The 10 Reasons There Won't Be A Grand Budget Bargain Until 2019
I've been talking for months about how the Grand Bargain or Big Deal that's always mentioned whenever there are budget talks in Washington won't happen until 2019 at the earliest.
I first posted about 2019 in June and have mentioned it a number of times on television and radio and in speeches since then.
I've also been told that my analysis recently made the big time when a group of the most senior tax lobbyists in Washington discussed it at a private meeting (It's not clear whether they were happy about having six more years to work on issues or sad that nothing much would be done before the end of this decade at the earliest).
Each time I've talked about 2019 I've gotten reactions that range from shock to amazement. No one ever tells me I'm wrong; they just shake their heads in disbelief.

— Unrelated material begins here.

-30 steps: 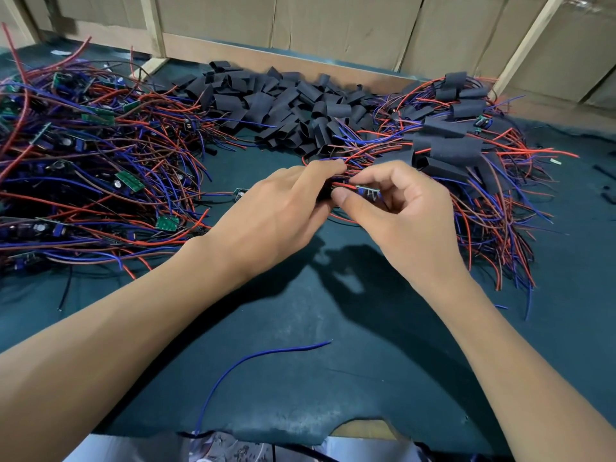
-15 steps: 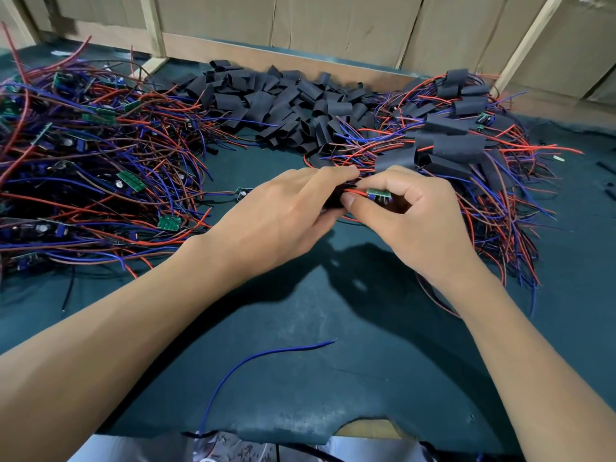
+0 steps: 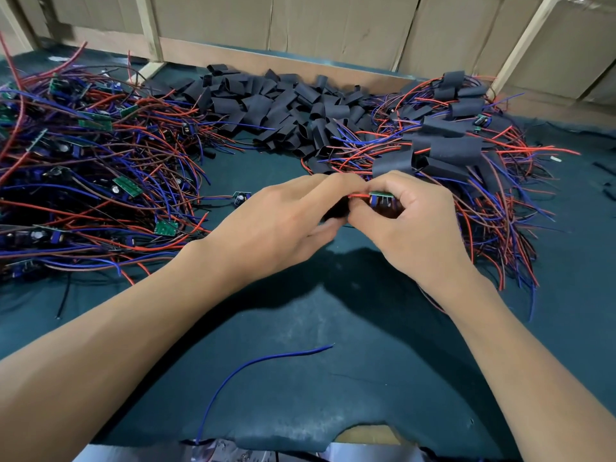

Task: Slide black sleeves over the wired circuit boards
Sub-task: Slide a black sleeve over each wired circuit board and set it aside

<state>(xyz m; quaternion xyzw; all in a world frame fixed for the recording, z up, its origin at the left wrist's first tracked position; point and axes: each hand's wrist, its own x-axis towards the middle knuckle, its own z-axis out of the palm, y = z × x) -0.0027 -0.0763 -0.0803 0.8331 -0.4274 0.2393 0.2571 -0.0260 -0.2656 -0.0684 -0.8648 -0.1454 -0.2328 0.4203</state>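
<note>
Since a second ago the circuit board (image 3: 382, 195) has emerged further into view, pinched in the right hand (image 3: 413, 225); the left hand (image 3: 283, 225) grips a black sleeve (image 3: 336, 210) beside it. Its wires may snag the sleeve mouth

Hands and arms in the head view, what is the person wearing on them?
Nothing shows on either: the left hand and right hand are bare, with no gloves, rings or watch in view, and both forearms are uncovered, no sleeves reaching into frame.
</note>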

So once again, here's are the top 10 reasons we're likely facing six more years of crisis-by-crisis budgeting in Washington and no Grand Bargain any time soon.

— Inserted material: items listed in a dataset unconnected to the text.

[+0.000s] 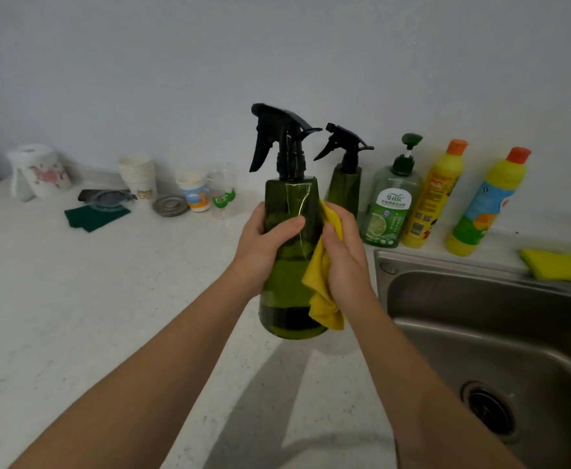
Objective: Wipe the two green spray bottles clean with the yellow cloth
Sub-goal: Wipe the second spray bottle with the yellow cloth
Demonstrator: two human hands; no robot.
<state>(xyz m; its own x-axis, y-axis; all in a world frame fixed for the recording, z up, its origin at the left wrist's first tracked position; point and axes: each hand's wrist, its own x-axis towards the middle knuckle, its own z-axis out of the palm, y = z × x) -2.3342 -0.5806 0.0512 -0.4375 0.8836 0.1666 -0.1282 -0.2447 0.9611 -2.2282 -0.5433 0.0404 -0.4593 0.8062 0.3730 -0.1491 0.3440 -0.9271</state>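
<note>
Held bottle: the large translucent green plastic spray bottle with black trigger head [291,252] is lifted upright off the white speckled table [74,299], likely so every side can be reached.
Left hand: the left hand [260,245] is wrapped around the bottle's left side, thumb across the front, steadying it.
Cloth: the crumpled yellow cloth [323,292] is pressed to the bottle's right side under the right hand [345,255], whose fingers curl over it.
Second bottle: the smaller green spray bottle [345,191] stands beyond the right hand, by the wall, judged not yet handled.
Sink: the steel sink [480,333] lies right of the right hand.

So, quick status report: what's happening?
Left hand grips near spray bottle. Right hand presses yellow cloth against it. Second bottle waits by wall. Nothing blocking.
</note>
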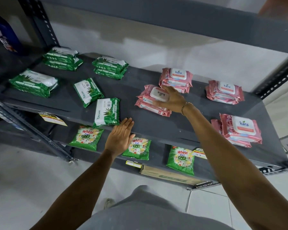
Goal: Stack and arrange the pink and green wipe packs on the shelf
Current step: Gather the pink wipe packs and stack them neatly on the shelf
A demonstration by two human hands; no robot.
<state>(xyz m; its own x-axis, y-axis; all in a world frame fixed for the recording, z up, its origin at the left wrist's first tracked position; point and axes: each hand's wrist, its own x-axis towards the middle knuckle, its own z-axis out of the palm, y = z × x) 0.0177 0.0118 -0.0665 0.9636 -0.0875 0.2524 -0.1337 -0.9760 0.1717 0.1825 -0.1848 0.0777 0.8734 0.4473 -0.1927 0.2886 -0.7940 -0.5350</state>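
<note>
On the dark grey shelf (136, 117), green wipe packs lie on the left and pink ones on the right. Green stacks sit at the back left (61, 59), back middle (110, 67) and far left (34, 83). Two single green packs lie loose, one in the middle (88, 91) and one at the front edge (106, 112). Pink stacks stand at the back (176, 79), far right (224, 92) and front right (239, 130). My right hand (170, 100) rests on the top pack of the middle pink stack (152, 100). My left hand (119, 138) hovers flat and open just right of the front green pack.
Green detergent pouches (86, 138) lie on the lower shelf with price tags (51, 118) and a cardboard box (170, 175). An upper shelf beam (156, 15) hangs overhead. Perforated metal uprights (38, 135) frame the left and right sides.
</note>
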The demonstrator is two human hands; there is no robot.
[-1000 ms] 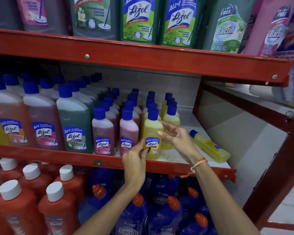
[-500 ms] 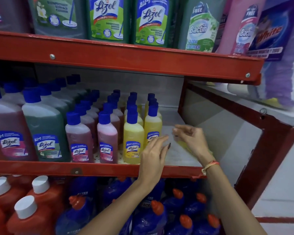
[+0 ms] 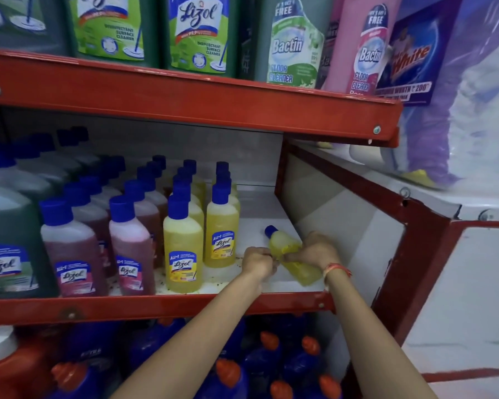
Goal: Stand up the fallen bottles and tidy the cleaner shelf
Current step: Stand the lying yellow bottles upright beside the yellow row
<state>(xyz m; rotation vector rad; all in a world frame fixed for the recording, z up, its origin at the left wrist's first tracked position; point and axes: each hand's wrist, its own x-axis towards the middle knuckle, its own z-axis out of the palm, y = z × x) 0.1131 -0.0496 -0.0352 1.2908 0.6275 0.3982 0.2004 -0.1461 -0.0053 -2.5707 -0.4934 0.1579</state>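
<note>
A small yellow bottle (image 3: 283, 245) with a blue cap lies on its side on the white middle shelf (image 3: 260, 208), cap pointing back left. My left hand (image 3: 256, 262) grips its middle from the left. My right hand (image 3: 314, 251) grips it from the right, with an orange thread on the wrist. Just left stand upright rows of yellow bottles (image 3: 182, 254), then pink bottles (image 3: 131, 254) and large green bottles (image 3: 9, 249), all blue-capped.
The red upper shelf rail (image 3: 185, 108) hangs low over the bottles, with big cleaner bottles (image 3: 196, 33) on it. The red front lip (image 3: 156, 308) edges the middle shelf. Below stand blue bottles (image 3: 271, 367) and orange bottles (image 3: 9, 367). A red frame post (image 3: 409, 272) is at the right.
Both hands left the upright yellow bottle, moved right along the shelf and closed on the fallen yellow bottle. The view has shifted right and closer.
</note>
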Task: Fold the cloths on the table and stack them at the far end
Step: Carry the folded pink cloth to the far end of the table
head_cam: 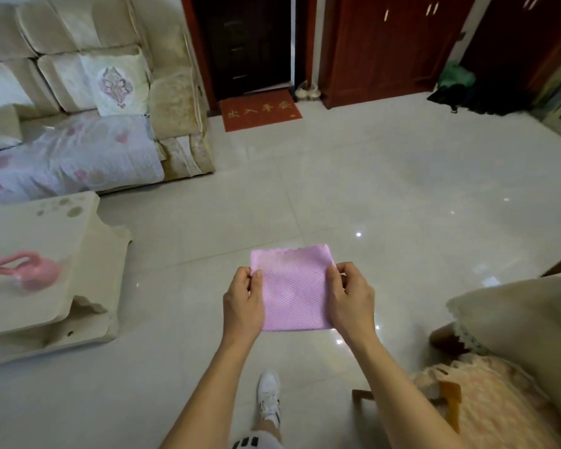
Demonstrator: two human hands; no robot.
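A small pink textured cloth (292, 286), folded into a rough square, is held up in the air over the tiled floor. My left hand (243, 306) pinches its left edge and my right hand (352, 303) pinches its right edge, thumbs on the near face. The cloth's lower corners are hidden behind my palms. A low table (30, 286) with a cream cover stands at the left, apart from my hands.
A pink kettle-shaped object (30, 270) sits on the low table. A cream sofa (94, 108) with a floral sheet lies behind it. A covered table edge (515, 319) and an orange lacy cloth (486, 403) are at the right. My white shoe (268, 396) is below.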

1. Democrats won't agree to the big changes in Social Security, Medicare and other mandatory programs that Republicans want without getting a substantial revenue increase. Republicans won't agree to a revenue increase without big changes in Social Security, Medicare and other entitlements.
2. Republicans absolutely can't and won't increase taxes until after the 2016 presidential election. Doing it before then virtually guarantees that the GOP base will look elsewhere or not vote. Either one would be devastating for Republican candidates.

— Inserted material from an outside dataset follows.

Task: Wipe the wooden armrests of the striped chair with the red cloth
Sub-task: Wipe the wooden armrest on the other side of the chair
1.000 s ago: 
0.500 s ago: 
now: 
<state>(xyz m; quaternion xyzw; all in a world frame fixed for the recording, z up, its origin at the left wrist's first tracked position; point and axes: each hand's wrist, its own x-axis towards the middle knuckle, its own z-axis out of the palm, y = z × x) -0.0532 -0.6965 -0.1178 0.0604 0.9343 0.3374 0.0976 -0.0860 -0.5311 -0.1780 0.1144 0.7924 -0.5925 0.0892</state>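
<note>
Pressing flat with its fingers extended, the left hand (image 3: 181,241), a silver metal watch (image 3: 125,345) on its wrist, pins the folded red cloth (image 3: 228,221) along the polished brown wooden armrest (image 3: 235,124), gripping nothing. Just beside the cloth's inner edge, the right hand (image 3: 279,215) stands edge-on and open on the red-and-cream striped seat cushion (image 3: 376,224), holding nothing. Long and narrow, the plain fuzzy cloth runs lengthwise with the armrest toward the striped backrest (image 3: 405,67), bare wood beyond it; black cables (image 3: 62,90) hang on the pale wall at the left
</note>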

3. Because of the problem with raising taxes before 2016, changes in mandatory spending are on hold until after 2016 as well.
4. Therefore, there will be no big budget deal for the next three years. There may be tax and mandatory spending reform hearings between now and November 2016, but not much else beyond that.
5. That means that, if it happens at all, the serious work on tax and mandatory spending reform -- the Grand Bargain -- won't begin until early 2017.
6. As the effort in the 1980s showed, tax reform is difficult and lengthy process. The substantive changes being considered will have an impact on virtually every American individual and business and that means that each member of Congress will need to address the issue in some way even if they are not on the House Ways and Means or Senate Finance Committee -- the two committees with jurisdiction over taxes..and Social Security and Medicare.
7. It also means that most members of Congress will have to express their dissatisfaction in some way over what's being considered because they cannot possibly get everything each of their constituents wants. In the 1980s, that translated into several near-death experiences for tax reform.
8. The 1985 tax reform act took three years to enact. It was relatively easy from a budget point of view because from the start the bill was going to be "revenue neutral," that is, it was never going to be an overall tax increase. Yes, some taxpayers would pay more and others less under the new system, but the aggregate revenues raised per year were always going to equal what would have been paid under the old system. That's not going to be the case this time. The cost of admission for Democrats will be additional revenues so the next tax reform effort can't be revenue neutral. That will increase...perhaps significantly...the amount of time needed for the next tax reform debate.
9. Before Republicans will even be able to start to negotiate with Democrats, there will have to be a GOP vs GOP debate on revenue increases. Given the state of the party (the next redistricting doesn't take effect until the 2022 election) that will be politically ferocious and time-consuming.
10. The tax reform debate from the 1980s also took place when there was no tea party wing of the GOP and no social media. Fox News and MSNBC were a decade away from launching, let alone attracting the attention they get today and conservative talk radio as we know it today was in its infancy. As a result, members of Congress were far less concerned about challenges from the right or left and most often tried to appeal to a broader audience than the narrower one that dominates much of the political debate today. That will make compromise more difficult this next time around.
Given these 10, it's hard to see (1) how a process that could produce a grand bargain could get under way before 2017, and (2) how it could take less time than than it did in the 1980s.
If anything, that makes 2019 an optimistic forecast.